» **INSTRUCTIONS FOR THE TASK**
Set down, exactly as written, the lines from the top of the data to the line that holds "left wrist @", and omit the pictures.

» **PROVIDED DATA**

☆ ☆ ☆

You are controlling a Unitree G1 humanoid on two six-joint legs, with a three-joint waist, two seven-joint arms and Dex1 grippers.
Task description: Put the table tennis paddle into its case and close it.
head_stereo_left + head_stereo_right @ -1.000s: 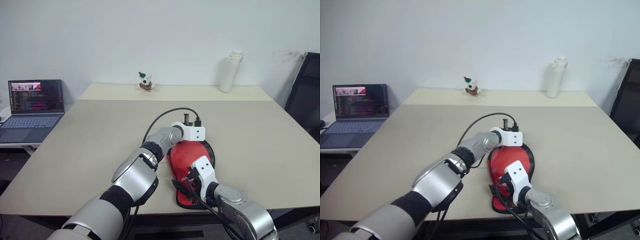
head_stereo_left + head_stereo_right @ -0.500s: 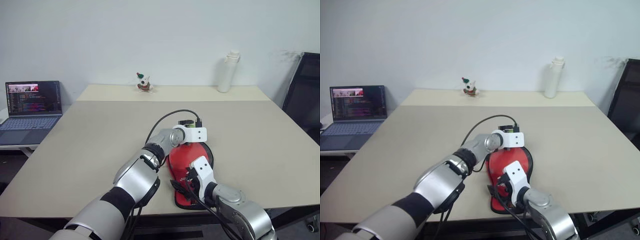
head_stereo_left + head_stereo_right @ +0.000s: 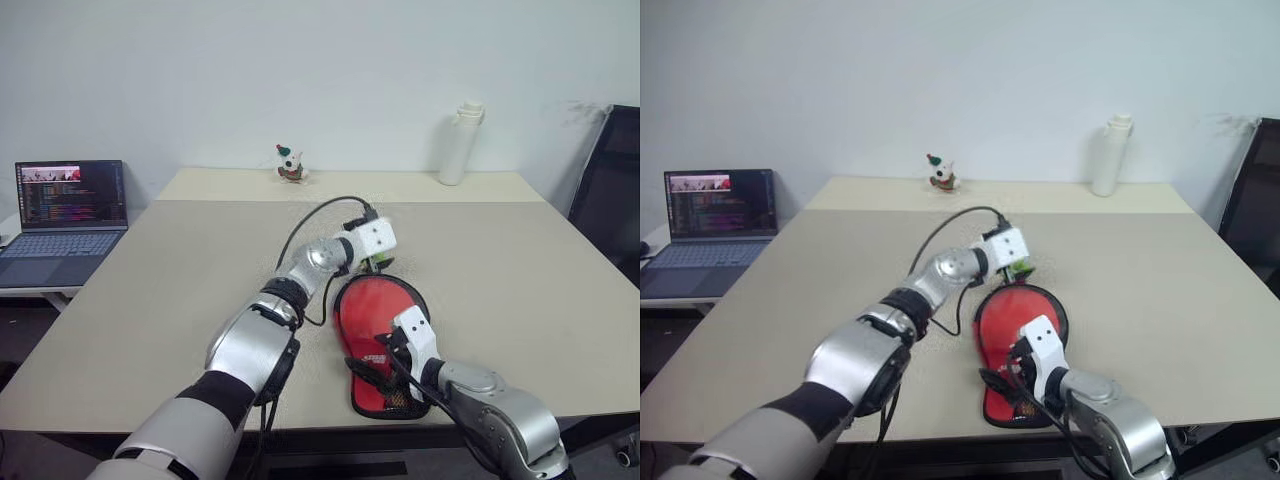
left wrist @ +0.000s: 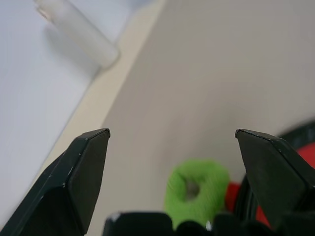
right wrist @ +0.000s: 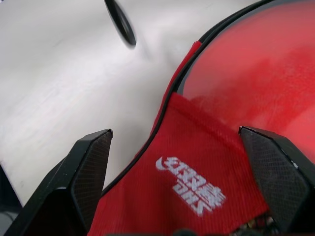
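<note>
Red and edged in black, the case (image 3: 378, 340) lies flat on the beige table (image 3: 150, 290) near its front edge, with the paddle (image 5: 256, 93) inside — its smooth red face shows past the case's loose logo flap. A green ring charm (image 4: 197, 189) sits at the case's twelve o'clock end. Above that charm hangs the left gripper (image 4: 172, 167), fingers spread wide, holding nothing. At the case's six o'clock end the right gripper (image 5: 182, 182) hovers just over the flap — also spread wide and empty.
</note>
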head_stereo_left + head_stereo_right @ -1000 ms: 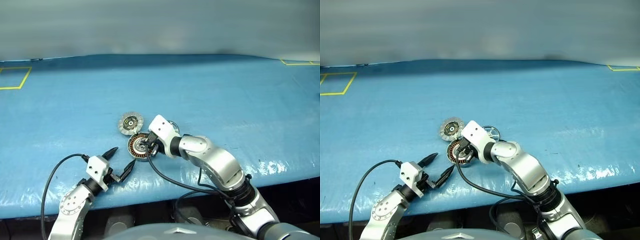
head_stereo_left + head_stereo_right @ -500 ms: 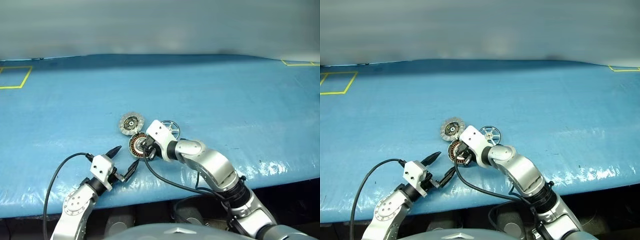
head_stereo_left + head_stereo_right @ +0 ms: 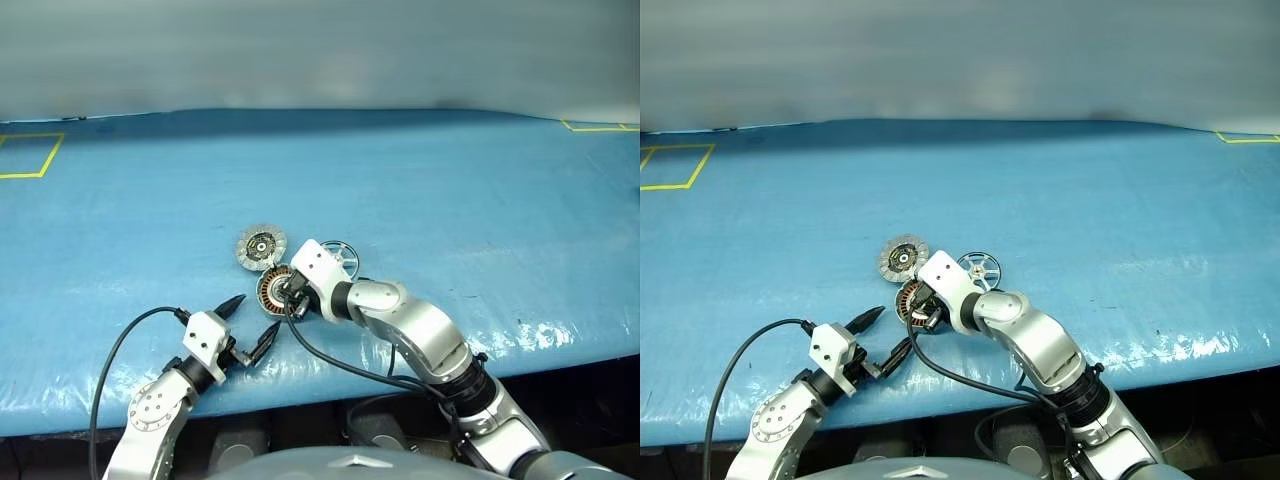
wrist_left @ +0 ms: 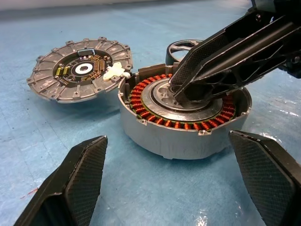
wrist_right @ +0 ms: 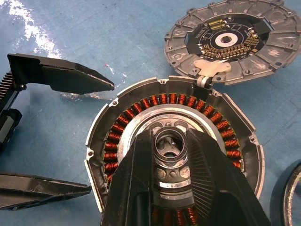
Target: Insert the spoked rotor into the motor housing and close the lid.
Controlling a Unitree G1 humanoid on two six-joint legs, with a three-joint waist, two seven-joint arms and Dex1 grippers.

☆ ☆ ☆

» **EXERCISE SOLUTION**
You are controlling a Unitree G1 humanoid on two six-joint legs, with a three-joint waist, two seven-joint arms and Dex1 grippers.
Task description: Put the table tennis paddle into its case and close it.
head_stereo_left + head_stereo_right @ -1.000s: 
head_stereo_left + head_stereo_right @ -0.500s: 
head_stereo_left + head_stereo_right @ +0.000s: 
left wrist @ +0.000s: 

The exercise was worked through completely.